§ **Your instructions**: Once you reach the line containing "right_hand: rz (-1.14" in the data below, restate each line word for word up to and including the one containing "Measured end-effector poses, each".

§ **Data records**:
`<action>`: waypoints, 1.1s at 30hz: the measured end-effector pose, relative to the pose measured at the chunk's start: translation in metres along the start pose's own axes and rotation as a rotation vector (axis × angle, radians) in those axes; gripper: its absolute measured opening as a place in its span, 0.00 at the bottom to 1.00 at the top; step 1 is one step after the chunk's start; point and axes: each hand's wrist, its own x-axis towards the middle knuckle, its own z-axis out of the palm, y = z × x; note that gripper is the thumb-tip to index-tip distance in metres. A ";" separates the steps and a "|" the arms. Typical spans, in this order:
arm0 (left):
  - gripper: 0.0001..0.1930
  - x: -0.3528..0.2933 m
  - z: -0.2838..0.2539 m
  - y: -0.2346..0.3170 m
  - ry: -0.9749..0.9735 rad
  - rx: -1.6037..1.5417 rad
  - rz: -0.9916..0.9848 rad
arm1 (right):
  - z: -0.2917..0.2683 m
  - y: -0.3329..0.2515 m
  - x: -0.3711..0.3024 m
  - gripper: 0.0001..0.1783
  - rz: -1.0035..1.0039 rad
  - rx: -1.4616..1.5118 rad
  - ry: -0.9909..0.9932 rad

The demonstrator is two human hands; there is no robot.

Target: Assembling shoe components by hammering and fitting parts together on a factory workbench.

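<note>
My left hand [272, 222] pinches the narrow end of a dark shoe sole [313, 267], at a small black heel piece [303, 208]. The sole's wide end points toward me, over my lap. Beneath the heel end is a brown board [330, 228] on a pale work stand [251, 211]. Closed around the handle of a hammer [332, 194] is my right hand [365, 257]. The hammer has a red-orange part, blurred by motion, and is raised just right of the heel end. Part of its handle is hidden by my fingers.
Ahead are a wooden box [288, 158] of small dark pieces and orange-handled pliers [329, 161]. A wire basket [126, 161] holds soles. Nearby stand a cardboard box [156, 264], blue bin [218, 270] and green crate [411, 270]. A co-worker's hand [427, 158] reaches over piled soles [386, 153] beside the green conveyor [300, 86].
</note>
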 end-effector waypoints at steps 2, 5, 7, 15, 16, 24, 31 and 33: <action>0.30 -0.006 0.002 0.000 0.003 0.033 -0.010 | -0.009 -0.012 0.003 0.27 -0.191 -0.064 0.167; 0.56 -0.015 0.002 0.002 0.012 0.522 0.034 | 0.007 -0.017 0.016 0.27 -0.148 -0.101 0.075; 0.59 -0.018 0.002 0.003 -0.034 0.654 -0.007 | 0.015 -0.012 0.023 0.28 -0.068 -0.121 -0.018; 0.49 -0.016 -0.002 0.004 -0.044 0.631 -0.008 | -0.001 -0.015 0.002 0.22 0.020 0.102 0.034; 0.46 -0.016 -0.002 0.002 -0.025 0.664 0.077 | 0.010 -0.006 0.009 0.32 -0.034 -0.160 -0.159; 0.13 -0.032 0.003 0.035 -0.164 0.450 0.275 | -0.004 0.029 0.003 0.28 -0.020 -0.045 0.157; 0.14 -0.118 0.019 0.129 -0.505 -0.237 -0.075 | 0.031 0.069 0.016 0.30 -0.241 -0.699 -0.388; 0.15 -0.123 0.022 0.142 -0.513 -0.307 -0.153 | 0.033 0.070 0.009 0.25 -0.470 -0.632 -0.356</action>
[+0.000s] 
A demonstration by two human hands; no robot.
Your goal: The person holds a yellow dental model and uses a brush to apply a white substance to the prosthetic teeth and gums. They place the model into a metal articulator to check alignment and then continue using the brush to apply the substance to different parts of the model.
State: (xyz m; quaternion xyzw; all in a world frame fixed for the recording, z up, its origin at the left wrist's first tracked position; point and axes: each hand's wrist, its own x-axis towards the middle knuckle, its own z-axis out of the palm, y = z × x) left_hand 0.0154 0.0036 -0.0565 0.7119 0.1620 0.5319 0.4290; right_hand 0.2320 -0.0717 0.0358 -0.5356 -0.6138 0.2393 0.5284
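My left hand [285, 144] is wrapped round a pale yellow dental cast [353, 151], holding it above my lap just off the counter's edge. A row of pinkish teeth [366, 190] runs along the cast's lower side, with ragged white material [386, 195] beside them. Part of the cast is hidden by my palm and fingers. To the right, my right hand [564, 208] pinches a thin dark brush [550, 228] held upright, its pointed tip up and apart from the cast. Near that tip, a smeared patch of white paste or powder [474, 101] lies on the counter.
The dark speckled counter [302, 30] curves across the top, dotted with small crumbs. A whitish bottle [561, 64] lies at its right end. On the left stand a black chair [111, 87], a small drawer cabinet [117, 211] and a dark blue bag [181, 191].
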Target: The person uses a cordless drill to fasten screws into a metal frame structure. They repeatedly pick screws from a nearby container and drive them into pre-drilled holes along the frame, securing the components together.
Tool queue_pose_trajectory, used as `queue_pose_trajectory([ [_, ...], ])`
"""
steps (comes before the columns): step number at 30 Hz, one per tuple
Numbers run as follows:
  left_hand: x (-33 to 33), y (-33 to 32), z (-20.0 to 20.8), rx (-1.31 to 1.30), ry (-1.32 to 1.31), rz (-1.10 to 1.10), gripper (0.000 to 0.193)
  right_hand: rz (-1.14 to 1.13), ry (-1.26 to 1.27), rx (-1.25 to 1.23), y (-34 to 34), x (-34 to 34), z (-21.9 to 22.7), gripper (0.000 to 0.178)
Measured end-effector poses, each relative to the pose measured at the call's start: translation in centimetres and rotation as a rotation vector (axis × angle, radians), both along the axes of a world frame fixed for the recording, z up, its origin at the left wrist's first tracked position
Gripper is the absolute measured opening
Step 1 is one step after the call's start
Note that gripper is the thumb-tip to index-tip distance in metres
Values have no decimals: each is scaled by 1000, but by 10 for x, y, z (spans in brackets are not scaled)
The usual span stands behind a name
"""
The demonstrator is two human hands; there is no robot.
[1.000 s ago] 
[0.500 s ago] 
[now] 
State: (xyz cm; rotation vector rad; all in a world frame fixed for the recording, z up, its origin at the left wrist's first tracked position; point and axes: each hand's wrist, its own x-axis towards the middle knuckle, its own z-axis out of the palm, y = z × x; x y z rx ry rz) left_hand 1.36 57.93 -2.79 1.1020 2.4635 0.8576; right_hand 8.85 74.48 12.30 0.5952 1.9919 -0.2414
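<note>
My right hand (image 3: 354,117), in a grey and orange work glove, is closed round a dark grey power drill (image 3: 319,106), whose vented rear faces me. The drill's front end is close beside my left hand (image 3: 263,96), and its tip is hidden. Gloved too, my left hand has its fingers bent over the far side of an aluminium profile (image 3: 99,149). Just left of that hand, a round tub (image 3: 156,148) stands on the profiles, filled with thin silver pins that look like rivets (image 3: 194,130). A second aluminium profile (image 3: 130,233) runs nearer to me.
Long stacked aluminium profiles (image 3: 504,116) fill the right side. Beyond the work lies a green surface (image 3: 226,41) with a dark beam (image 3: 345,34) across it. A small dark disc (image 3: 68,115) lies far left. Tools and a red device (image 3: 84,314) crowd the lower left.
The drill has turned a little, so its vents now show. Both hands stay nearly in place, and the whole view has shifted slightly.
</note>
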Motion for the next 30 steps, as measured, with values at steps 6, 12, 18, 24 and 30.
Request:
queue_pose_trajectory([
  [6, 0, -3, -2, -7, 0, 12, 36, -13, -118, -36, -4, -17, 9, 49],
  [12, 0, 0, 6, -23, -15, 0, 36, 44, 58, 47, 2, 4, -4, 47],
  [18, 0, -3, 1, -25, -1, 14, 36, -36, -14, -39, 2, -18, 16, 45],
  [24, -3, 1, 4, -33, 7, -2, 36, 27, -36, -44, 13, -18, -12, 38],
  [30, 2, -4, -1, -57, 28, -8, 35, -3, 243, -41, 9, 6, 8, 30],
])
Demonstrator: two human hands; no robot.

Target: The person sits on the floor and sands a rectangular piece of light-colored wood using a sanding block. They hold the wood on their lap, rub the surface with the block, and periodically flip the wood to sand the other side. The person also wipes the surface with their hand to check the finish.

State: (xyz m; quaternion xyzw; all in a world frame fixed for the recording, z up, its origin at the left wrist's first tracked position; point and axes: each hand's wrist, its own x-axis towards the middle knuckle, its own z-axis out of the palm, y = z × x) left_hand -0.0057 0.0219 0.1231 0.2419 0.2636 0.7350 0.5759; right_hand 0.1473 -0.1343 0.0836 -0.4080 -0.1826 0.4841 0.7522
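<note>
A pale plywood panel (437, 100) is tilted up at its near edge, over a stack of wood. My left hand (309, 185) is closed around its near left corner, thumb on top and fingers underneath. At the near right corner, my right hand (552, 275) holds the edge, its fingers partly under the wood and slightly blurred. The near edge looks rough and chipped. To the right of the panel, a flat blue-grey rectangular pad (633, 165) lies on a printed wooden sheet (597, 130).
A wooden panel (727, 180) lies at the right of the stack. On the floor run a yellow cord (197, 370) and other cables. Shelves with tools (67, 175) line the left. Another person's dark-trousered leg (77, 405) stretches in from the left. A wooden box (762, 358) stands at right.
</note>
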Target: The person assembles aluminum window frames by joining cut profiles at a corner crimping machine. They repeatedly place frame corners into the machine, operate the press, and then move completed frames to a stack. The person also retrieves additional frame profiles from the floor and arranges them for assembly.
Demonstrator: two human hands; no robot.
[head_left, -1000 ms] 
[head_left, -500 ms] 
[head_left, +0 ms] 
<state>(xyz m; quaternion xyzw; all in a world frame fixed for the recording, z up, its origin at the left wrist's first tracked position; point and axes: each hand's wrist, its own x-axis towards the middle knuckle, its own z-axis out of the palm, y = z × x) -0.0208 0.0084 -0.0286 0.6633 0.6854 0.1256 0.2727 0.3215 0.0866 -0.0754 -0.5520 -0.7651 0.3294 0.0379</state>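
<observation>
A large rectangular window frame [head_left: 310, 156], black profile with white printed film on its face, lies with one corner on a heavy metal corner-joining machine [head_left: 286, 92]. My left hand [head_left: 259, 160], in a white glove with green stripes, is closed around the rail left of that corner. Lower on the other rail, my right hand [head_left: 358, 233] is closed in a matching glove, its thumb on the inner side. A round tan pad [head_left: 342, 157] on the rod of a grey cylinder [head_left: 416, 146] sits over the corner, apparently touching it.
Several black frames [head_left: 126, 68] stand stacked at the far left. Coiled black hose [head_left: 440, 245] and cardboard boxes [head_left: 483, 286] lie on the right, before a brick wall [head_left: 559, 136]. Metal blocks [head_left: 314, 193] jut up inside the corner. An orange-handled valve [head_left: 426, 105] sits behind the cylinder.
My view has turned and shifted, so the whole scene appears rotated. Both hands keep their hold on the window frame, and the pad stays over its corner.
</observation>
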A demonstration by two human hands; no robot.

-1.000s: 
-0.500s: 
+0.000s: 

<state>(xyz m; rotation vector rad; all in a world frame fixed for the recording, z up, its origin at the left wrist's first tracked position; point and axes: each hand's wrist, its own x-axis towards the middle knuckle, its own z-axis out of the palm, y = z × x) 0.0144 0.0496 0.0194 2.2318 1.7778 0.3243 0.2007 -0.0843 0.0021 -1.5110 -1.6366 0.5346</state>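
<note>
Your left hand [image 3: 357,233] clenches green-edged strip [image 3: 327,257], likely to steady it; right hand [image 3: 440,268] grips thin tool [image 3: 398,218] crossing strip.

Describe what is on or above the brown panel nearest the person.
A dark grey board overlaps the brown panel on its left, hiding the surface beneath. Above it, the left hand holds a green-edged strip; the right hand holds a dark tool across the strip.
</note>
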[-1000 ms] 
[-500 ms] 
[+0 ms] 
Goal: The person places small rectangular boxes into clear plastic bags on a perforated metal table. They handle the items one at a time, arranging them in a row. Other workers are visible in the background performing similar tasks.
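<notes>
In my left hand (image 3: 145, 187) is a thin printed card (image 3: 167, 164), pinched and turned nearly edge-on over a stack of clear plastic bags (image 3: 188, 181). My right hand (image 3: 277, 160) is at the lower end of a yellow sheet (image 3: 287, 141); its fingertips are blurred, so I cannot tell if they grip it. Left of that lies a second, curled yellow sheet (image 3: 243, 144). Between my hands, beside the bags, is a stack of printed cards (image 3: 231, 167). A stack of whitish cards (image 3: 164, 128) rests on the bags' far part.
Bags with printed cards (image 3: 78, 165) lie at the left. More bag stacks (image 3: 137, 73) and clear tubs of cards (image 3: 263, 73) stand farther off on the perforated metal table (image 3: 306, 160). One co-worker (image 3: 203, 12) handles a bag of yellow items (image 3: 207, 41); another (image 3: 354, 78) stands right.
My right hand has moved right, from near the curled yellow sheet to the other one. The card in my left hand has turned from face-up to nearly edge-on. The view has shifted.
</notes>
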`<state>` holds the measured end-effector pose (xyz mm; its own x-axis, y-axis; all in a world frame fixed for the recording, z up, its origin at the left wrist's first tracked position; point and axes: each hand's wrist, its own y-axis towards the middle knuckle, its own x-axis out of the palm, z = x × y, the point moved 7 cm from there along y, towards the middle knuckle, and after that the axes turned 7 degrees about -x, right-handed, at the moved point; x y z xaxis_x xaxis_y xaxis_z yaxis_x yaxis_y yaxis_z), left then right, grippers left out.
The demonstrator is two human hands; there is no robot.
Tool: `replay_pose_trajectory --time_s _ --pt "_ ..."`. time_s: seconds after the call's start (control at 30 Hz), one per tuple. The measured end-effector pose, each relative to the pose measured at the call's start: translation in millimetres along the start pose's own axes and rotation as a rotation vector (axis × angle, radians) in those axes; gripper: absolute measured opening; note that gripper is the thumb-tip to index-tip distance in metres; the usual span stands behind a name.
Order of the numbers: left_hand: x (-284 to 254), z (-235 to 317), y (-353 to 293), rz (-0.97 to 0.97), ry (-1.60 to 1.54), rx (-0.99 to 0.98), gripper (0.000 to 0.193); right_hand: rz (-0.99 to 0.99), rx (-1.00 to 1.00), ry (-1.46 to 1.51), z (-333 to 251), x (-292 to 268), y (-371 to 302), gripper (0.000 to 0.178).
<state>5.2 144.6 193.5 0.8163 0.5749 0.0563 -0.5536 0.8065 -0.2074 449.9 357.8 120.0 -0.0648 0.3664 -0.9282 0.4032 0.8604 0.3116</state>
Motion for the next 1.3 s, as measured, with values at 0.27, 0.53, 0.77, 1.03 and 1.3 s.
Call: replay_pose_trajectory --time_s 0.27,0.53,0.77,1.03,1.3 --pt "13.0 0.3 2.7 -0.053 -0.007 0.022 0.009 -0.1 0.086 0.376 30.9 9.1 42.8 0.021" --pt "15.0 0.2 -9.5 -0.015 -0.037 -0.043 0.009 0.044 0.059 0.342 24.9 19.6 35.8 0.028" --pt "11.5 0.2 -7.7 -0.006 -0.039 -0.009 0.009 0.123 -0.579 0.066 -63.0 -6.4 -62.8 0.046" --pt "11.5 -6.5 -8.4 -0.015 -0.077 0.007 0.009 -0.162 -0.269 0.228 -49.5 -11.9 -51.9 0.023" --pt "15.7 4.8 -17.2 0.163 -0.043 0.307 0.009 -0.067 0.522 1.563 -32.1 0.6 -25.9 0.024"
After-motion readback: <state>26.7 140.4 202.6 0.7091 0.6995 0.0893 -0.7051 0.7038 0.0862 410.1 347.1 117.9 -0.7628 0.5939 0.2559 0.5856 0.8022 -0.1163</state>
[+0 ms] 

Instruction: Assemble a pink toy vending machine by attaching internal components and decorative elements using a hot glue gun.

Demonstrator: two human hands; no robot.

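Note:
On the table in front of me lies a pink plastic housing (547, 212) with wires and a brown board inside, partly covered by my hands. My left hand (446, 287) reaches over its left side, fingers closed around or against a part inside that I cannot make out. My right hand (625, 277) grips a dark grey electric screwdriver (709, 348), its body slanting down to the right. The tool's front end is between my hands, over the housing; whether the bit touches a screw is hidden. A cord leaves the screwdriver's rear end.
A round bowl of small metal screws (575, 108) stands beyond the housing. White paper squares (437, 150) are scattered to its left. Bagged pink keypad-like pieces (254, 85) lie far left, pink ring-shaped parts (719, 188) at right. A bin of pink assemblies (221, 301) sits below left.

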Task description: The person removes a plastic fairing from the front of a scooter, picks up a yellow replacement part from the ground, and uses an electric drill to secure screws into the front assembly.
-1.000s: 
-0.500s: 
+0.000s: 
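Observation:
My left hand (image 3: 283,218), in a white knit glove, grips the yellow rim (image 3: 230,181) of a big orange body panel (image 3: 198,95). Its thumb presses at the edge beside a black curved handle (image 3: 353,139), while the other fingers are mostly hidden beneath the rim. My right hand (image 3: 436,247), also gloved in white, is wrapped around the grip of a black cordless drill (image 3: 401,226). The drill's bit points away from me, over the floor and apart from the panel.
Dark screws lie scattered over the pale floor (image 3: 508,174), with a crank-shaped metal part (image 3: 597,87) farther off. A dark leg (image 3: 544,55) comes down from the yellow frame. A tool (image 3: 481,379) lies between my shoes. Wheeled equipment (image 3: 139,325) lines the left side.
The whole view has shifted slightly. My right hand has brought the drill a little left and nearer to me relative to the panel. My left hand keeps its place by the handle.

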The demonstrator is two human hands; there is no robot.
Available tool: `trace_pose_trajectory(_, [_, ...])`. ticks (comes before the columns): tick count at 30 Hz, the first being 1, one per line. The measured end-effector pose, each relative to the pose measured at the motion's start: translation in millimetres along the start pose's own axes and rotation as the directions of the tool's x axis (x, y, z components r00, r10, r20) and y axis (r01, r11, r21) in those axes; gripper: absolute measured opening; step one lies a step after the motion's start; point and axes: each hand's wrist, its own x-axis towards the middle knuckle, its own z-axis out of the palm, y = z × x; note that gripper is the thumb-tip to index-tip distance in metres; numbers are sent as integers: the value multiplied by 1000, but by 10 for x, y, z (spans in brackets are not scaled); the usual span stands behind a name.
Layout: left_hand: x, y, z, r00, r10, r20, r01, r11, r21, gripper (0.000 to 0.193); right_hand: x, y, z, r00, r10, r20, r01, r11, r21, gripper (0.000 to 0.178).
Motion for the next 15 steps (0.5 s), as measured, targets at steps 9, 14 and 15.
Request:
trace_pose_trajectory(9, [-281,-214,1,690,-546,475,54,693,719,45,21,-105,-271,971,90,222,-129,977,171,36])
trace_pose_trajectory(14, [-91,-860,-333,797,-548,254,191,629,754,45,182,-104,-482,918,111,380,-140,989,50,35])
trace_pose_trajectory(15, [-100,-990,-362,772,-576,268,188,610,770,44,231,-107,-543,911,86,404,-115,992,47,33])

§ **Solution to this task**:
  right_hand: rz (-1.14 to 1.13), ry (-1.26 to 1.27), rx (-1.25 to 1.23), y (-34 to 34), x (-34 to 34), z (-21.9 to 22.7), gripper (0.000 to 0.178)
Measured end-effector poses, each relative to the pose measured at the call's start: translation in centimetres and rotation as a rotation vector (axis × angle, radians), both along the axes of a world frame fixed for the recording, z up, its origin at the left wrist's first tracked position

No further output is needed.